The key answer to your question is Euler's Theorem on Homogeneous Functions. If $F(x) = F(x_0,x_1,x_2)$ is homogeneous of degree $k$, then (it is an exercise in the chain rule to show that) $$\sum_{i=0}^2 x_i\frac{\partial F}{\partial x_i} = k F(x_0,x_1,x_2).$$ Thus, on the zero-set of $F$, we have $\sum_{i=0}^2 x_i\frac{\partial F}{\partial x_i} = 0$. This means that the gradient vector $\nabla F(x)$ is the normal vector to the tangent plane of $F=0$. Because $F=0$ is a cone, the tangent plane always contains the ruling of the cone, i.e., the line spanned by $x$. (To be official, if $\pi: \Bbb R^3-\{0\}\to\Bbb RP^2$ is the projection, the tangent line to the curve $F=0$ in $\Bbb RP^2$ is the image of that tangent plane under the derivative mapping $D\pi(x): T_x(\Bbb R^3-\{0\}) \to T_{\pi(x)}(\Bbb RP^2)$. This map collapses the ruling to $0$.)

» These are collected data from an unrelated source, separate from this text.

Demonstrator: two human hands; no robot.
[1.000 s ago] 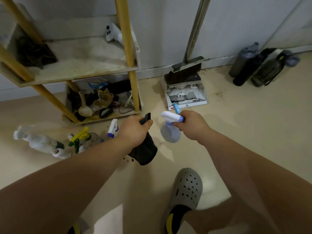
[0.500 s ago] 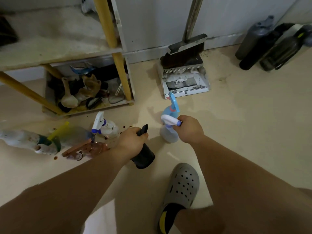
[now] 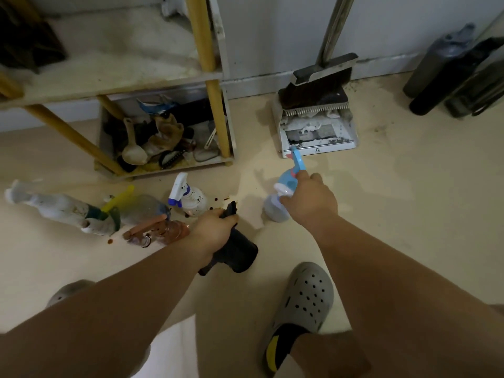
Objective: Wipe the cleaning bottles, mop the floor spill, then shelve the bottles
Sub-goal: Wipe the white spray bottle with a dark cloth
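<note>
Our left hand (image 3: 215, 227) clamped its fingers round a matte black plastic spray bottle (image 3: 241, 253), tilted low over the beige floor (image 3: 409, 214). Our right hand (image 3: 308, 203) curled round the neck of a translucent pale-blue spray bottle (image 3: 274, 212), hiding that neck. Stained plastic bottles (image 3: 60, 207) lay toppled before the yellow-framed shelf (image 3: 215, 118), near brown droplets (image 3: 216, 199).

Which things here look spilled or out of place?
Three spray bottles lie tipped over on the floor before the shelf: a white one, a yellow-trigger one, a brownish one. Dark brown drops spatter the floor beside the small white spray bottle.
</note>
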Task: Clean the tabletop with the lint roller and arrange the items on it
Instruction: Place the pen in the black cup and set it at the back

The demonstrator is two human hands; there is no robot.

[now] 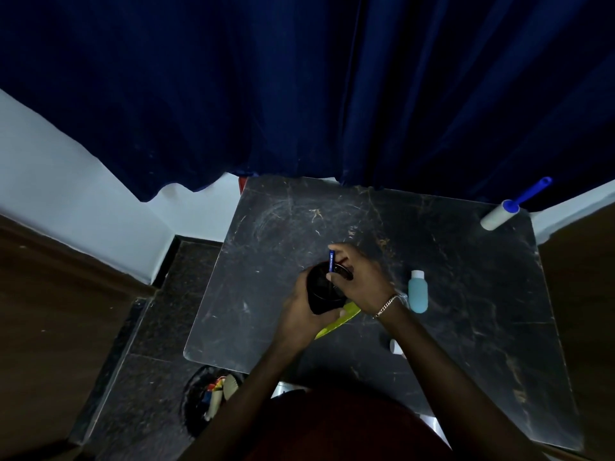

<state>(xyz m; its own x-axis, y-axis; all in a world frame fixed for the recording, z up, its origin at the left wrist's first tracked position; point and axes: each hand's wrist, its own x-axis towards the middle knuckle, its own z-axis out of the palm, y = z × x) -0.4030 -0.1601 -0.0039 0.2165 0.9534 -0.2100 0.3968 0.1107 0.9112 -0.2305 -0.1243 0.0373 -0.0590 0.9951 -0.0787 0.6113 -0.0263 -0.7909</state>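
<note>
Dark marble tabletop point(449, 261): left hand point(301, 314) wraps a black cup point(324, 289), right hand point(361, 281) pinches a blue pen point(331, 261) over it; lint roller point(509, 209) lies far right.

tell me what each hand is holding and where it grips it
The left hand wraps the side of a black cup. The right hand pinches a blue pen near its lower part, over the cup's mouth.

Left hand point(301, 311) cupped, right hand point(361, 281) pinching (fingers curled), wrists close
</note>
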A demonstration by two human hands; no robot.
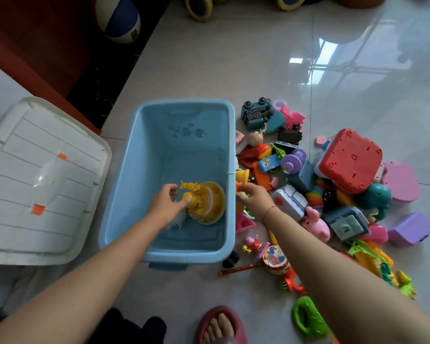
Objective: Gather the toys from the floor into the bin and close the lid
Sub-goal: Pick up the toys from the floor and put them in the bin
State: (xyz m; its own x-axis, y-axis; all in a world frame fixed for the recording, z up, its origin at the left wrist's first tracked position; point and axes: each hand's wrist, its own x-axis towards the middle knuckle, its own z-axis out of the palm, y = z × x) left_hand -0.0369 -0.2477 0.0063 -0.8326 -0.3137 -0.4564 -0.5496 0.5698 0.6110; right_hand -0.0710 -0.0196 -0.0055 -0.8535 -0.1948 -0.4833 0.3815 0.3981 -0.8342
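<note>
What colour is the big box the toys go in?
The bin is light blue, clearest in the head view.

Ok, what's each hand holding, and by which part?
Right hand pinches a small yellow toy by its lower end; left hand: cannot be told.

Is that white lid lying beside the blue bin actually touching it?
Apart. The head view shows a strip of bare floor running between the lid and the left rim of the bin.
</note>
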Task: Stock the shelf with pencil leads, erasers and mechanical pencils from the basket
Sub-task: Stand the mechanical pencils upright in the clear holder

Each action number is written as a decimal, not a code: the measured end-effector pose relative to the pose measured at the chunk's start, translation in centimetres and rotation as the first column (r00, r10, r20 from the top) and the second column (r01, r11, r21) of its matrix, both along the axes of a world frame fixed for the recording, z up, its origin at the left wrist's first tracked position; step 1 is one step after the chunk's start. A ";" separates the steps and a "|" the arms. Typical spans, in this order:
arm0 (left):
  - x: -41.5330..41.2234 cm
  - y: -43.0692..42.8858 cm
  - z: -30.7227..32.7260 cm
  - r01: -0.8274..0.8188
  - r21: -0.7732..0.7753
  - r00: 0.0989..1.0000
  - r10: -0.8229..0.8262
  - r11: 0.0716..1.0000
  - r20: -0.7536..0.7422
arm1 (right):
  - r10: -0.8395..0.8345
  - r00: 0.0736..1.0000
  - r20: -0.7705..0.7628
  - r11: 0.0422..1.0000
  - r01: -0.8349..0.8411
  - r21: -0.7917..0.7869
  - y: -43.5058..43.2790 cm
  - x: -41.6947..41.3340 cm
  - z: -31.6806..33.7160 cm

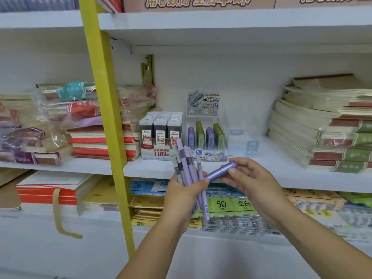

Note, in particular, that at a point with $x_0\ne 0$, we cannot have $\dfrac{\partial F}{\partial x_0} \ne 0$, but $\dfrac{\partial F}{\partial x_1} = \dfrac{\partial F}{\partial x_2} = 0$. Think about this in terms of the geometry of the cone I alluded to earlier.